Seharian mereka berkeliling mal tanpa sempat makan siang, setiap baju yang disukai langsung dibeli. Menjelang malam, sudah lebih dari dua puluh kantong belanjaan yang digantung di tangan Lin Kuang. Ia nyaris berubah menjadi mesin pembawa tas.

Melihat tumpukan baju itu, Lin Kuang benar-benar heran. Sebanyak ini apa bisa dipakai semua? Bukankah cukup dua stel, tinggal ganti-ganti saja?

Tentu saja, itu hanya pikirannya sendiri.

Menjelang malam, kedua gadis itu tampak mulai lelah. Mereka akhirnya kembali ke mobil, dan Lin Kuang memindahkan semua belanjaan ke bagasi.

“Mau ke mana sekarang?” tanya Lin Kuang dari bangku kemudi.

“Makan, dong! Aku lapar sekali!” seru Si Penyihir Kecil.
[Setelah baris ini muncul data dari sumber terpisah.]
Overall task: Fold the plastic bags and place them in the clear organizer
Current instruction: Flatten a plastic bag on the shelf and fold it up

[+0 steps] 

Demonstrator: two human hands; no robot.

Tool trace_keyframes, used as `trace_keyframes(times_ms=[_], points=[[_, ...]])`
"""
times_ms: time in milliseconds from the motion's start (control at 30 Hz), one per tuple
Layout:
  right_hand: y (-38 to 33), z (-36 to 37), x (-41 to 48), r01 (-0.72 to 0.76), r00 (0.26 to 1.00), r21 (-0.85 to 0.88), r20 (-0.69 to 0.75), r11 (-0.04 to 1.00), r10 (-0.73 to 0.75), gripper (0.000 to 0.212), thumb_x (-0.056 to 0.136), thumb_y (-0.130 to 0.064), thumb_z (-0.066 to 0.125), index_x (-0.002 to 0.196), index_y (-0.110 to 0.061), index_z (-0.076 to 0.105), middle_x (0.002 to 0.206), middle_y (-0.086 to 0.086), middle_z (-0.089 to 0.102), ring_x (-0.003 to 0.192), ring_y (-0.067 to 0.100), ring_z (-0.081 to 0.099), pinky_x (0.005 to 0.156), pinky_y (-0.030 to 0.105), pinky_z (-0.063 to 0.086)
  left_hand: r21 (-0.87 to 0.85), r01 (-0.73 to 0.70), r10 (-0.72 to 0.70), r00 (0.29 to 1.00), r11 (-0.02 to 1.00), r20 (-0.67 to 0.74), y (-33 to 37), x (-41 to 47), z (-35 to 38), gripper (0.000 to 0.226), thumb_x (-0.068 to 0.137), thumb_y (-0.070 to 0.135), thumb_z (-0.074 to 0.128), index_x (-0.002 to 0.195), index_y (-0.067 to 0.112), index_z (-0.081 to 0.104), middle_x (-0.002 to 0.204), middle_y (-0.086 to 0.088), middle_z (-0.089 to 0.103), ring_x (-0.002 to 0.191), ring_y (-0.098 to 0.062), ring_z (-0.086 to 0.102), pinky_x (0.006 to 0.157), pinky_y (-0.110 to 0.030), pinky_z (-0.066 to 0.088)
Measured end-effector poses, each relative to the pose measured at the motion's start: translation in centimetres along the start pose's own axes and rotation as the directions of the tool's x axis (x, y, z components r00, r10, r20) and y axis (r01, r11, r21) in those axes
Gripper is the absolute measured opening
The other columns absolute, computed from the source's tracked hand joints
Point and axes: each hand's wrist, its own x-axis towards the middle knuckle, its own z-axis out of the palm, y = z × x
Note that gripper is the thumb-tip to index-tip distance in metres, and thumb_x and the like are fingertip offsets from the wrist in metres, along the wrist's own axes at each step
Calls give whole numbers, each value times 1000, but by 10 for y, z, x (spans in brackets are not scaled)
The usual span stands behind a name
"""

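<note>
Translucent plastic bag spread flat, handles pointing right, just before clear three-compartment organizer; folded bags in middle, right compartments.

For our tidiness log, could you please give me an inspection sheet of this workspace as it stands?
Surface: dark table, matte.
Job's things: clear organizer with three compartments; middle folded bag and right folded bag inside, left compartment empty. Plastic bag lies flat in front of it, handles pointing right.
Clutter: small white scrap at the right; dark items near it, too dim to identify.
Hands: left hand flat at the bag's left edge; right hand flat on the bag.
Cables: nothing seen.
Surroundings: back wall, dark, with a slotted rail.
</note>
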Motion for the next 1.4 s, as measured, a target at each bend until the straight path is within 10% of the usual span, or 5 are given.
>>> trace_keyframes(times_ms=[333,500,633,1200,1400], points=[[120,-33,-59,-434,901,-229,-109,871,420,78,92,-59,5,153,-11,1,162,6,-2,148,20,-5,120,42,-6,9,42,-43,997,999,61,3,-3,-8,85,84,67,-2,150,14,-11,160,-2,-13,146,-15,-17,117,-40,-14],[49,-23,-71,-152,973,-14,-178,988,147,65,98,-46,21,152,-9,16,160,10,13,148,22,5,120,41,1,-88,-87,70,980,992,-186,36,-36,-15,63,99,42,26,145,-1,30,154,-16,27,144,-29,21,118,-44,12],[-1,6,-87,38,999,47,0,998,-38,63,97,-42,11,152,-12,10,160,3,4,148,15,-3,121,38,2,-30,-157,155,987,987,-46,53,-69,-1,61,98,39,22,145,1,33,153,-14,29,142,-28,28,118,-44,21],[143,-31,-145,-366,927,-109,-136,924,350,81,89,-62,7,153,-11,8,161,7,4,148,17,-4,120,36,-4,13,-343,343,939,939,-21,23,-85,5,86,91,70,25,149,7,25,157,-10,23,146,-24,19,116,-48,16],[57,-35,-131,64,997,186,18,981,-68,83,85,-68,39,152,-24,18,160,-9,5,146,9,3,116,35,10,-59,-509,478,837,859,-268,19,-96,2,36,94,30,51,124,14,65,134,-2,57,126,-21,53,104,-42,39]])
Lin Kuang menatapnya dengan pandangan meremehkan. Baru saja jalan-jalan begitu semangat, sekarang tiba-tiba lapar.

“Kau lihat-lihat apa sih? Cepat nyalakan mobil, dasar mesum!” hardik Si Penyihir Kecil galak.

“Eh, kalau mau jalan, harus tahu tujuannya dulu dong. Masa mau pulang?” tanya Lin Kuang.

“Aduh, kau ini bodoh sekali! Kan sudah dibilang mau makan!” balas Si Penyihir Kecil kesal.

“Tempat makan kan banyak, aku tahu harus ke mana? Masakan Sichuan, Liaoning, Shandong, Henan, hotpot, barbeque, banyak sekali pilihannya. Kau maunya makan apa?” Lin Kuang menatap Si Penyihir Kecil seperti menatap orang aneh.

“Lin Kuang! Dasar mesum, apa maksud tatapanmu itu? Jelaskan sekarang juga, kalau tidak, urusan kita belum selesai!” teriak Si Penyihir Kecil dengan wajah memerah, dadanya yang indah bergetar hebat—Lin Kuang pun tak sengaja mendapat pemandangan indah.

“Sudah, sudah, jangan ribut lagi. Kita makan di restoran Sichuan depan sana saja, makanannya enak,” Liu Shilin buru-buru menengahi.